■ THE TASK: When you respond, restate each record exactly as it is given.

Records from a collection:
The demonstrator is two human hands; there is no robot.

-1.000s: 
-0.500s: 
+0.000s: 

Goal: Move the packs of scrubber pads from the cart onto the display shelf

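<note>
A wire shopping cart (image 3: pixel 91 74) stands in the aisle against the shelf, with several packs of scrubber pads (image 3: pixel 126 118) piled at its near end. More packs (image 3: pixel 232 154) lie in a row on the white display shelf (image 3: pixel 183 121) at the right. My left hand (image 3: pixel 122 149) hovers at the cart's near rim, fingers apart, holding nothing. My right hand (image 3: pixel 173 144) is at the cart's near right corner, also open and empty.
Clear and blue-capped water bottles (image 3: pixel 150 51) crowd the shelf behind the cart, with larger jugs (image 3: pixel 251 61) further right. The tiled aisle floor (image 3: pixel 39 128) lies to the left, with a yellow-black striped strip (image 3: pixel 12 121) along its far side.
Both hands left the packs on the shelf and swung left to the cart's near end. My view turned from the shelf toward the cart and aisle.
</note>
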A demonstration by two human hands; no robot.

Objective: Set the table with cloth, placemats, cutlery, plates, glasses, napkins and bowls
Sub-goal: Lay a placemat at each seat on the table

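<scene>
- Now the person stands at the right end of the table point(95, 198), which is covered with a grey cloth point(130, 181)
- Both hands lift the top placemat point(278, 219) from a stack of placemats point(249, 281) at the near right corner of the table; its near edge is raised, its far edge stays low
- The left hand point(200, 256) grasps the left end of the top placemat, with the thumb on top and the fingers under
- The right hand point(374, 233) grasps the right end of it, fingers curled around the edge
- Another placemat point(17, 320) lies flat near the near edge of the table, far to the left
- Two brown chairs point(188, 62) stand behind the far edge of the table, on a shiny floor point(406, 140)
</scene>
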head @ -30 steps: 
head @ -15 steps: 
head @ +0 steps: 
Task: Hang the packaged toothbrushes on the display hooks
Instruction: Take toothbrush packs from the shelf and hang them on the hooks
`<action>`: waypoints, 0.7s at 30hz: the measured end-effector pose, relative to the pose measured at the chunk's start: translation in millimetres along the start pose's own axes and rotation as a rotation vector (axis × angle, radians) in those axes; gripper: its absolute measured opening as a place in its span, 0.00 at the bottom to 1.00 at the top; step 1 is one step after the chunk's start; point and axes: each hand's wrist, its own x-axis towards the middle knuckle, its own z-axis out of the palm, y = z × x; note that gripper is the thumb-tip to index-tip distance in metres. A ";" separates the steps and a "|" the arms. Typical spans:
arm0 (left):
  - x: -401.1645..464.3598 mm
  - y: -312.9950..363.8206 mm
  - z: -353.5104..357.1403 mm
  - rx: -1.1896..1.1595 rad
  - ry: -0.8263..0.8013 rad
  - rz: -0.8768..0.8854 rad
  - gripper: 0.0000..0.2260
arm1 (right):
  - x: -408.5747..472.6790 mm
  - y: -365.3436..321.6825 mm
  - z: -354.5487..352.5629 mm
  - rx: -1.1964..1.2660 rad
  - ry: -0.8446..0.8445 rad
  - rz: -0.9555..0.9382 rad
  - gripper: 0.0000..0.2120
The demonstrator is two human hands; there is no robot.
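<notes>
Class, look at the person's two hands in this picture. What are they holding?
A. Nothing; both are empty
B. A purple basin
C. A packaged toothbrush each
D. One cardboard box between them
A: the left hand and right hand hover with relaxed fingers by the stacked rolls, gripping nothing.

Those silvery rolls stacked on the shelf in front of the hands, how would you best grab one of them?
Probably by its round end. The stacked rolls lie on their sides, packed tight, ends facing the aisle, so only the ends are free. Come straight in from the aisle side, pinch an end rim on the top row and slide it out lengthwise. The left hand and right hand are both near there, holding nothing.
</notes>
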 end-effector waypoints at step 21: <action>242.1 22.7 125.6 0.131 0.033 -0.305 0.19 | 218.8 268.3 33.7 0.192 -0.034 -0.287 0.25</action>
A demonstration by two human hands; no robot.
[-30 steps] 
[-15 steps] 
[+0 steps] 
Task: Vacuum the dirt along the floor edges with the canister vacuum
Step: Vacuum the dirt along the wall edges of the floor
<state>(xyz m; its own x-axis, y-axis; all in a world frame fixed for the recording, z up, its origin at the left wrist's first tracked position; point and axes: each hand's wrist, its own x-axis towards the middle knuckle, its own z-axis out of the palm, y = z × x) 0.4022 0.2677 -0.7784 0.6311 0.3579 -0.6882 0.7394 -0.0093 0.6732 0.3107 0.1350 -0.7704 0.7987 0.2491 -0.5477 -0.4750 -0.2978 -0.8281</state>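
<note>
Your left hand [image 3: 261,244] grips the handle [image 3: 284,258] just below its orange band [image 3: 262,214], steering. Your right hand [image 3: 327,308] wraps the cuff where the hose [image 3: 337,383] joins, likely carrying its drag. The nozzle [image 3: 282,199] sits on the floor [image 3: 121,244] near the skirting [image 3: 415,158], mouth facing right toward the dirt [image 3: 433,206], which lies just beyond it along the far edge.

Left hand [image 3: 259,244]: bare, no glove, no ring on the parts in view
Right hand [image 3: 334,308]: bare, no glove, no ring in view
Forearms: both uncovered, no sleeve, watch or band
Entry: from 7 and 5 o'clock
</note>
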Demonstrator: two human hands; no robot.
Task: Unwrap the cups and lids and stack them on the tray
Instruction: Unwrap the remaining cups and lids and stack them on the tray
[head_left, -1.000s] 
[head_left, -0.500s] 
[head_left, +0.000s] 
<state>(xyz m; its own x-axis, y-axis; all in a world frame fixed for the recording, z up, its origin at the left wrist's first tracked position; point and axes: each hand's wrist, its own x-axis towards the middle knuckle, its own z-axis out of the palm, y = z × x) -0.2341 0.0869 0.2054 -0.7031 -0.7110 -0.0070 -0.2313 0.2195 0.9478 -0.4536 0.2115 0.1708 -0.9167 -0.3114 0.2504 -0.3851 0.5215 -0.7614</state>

■ PROBLEM SOLUTION:
The demonstrator is two human hands; there is no robot.

-1.000s: 
-0.500s: 
+0.000s: 

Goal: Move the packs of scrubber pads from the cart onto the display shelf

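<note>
A wire shopping cart (image 3: pixel 91 74) stands in the aisle against the shelf, with several packs of scrubber pads (image 3: pixel 126 118) piled at its near end. More packs (image 3: pixel 232 154) lie in a row on the white display shelf (image 3: pixel 183 121) at the right. My left hand (image 3: pixel 122 149) hovers at the cart's near rim, fingers apart, holding nothing. My right hand (image 3: pixel 173 144) is at the cart's near right corner, also open and empty.
Clear and blue-capped water bottles (image 3: pixel 150 51) crowd the shelf behind the cart, with larger jugs (image 3: pixel 251 61) further right. The tiled aisle floor (image 3: pixel 39 128) lies to the left, with a yellow-black striped strip (image 3: pixel 12 121) along its far side.
Both hands left the packs on the shelf and swung left to the cart's near end. My view turned from the shelf toward the cart and aisle.
</note>
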A demonstration by two human hands; no robot.

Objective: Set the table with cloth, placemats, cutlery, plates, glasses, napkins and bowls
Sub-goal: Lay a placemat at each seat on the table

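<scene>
- Now the person stands at the right end of the table point(95, 198), which is covered with a grey cloth point(130, 181)
- Both hands lift the top placemat point(278, 219) from a stack of placemats point(249, 281) at the near right corner of the table; its near edge is raised, its far edge stays low
- The left hand point(200, 256) grasps the left end of the top placemat, with the thumb on top and the fingers under
- The right hand point(374, 233) grasps the right end of it, fingers curled around the edge
- Another placemat point(17, 320) lies flat near the near edge of the table, far to the left
- Two brown chairs point(188, 62) stand behind the far edge of the table, on a shiny floor point(406, 140)
</scene>
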head @ -30 steps: 
head @ -15 steps: 
head @ +0 steps: 
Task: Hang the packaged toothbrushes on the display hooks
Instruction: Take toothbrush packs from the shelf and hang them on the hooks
`<action>`: waypoints, 0.7s at 30hz: the measured end-effector pose, relative to the pose measured at the chunk's start: translation in millimetres along the start pose's own axes and rotation as a rotation vector (axis × angle, radians) in those axes; gripper: its absolute measured opening as a place in its span, 0.00 at the bottom to 1.00 at the top; step 1 is one step after the chunk's start; point and axes: each hand's wrist, its own x-axis towards the middle knuckle, its own z-axis out of the palm, y = z × x; note that gripper is the thumb-tip to index-tip distance in metres. A ";" separates the steps and a "|" the arms. Typical spans:
arm0 (left):
  - x: -401.1645..464.3598 mm
  - y: -312.9950..363.8206 mm
  - z: -353.5104..357.1403 mm
  - rx: -1.1896..1.1595 rad
  - ry: -0.8263..0.8013 rad
  - rz: -0.8768..0.8854 rad
  - gripper: 0.0000..0.2260
arm1 (right):
  - x: -408.5747..472.6790 mm
  - y: -365.3436..321.6825 mm
  - z: -354.5487..352.5629 mm
  - rx: -1.1964..1.2660 rad
  - ry: -0.8446..0.8445 rad
  - rz: -0.9555..0.9382 rad
  - gripper: 0.0000..0.2120
The demonstrator is two human hands; there is no robot.
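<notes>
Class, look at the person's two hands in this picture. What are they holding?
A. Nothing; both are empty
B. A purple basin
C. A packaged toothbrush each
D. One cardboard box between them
A: the left hand and right hand hover with relaxed fingers by the stacked rolls, gripping nothing.

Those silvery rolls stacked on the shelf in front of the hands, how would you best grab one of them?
Probably by its round end. The stacked rolls lie on their sides, packed tight, ends facing the aisle, so only the ends are free. Come straight in from the aisle side, pinch an end rim on the top row and slide it out lengthwise. The left hand and right hand are both near there, holding nothing.
</notes>
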 end-effector waypoints at step 21: <action>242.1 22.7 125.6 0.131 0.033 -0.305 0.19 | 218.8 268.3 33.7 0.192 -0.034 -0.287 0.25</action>
A demonstration by two human hands; no robot.
[-30 steps] 
[-15 steps] 
[+0 steps] 
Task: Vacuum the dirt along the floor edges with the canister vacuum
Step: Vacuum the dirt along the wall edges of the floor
<state>(xyz m; its own x-axis, y-axis; all in a world frame fixed for the recording, z up, its origin at the left wrist's first tracked position; point and axes: each hand's wrist, its own x-axis towards the middle knuckle, its own z-axis out of the palm, y = z × x) 0.4022 0.2677 -0.7784 0.6311 0.3579 -0.6882 0.7394 -0.0093 0.6732 0.3107 0.1350 -0.7704 0.7987 0.2491 -0.5477 -0.4750 -0.2978 -0.8281</state>
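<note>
Your left hand [image 3: 261,244] grips the handle [image 3: 284,258] just below its orange band [image 3: 262,214], steering. Your right hand [image 3: 327,308] wraps the cuff where the hose [image 3: 337,383] joins, likely carrying its drag. The nozzle [image 3: 282,199] sits on the floor [image 3: 121,244] near the skirting [image 3: 415,158], mouth facing right toward the dirt [image 3: 433,206], which lies just beyond it along the far edge.

Left hand [image 3: 259,244]: bare, no glove, no ring on the parts in view
Right hand [image 3: 334,308]: bare, no glove, no ring in view
Forearms: both uncovered, no sleeve, watch or band
Entry: from 7 and 5 o'clock
</note>
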Demonstrator: two human hands; no robot.
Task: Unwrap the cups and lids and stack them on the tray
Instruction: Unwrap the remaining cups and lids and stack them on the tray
[head_left, -1.000s] 
[head_left, -0.500s] 
[head_left, +0.000s] 
<state>(xyz m; its own x-axis, y-axis; all in a world frame fixed for the recording, z up, its origin at the left wrist's first tracked position; point and axes: each hand's wrist, its own x-axis towards the middle knuckle, its own z-axis out of the palm, y = z × x) -0.2341 0.0869 0.2054 -0.7031 -0.7110 -0.0070 -0.2313 0.2195 0.9478 -0.4536 0.2115 0.1708 -0.9167 -0.3114 0.2504 -0.3851 0.5215 -0.7614</state>

Nothing else belongs to this exercise.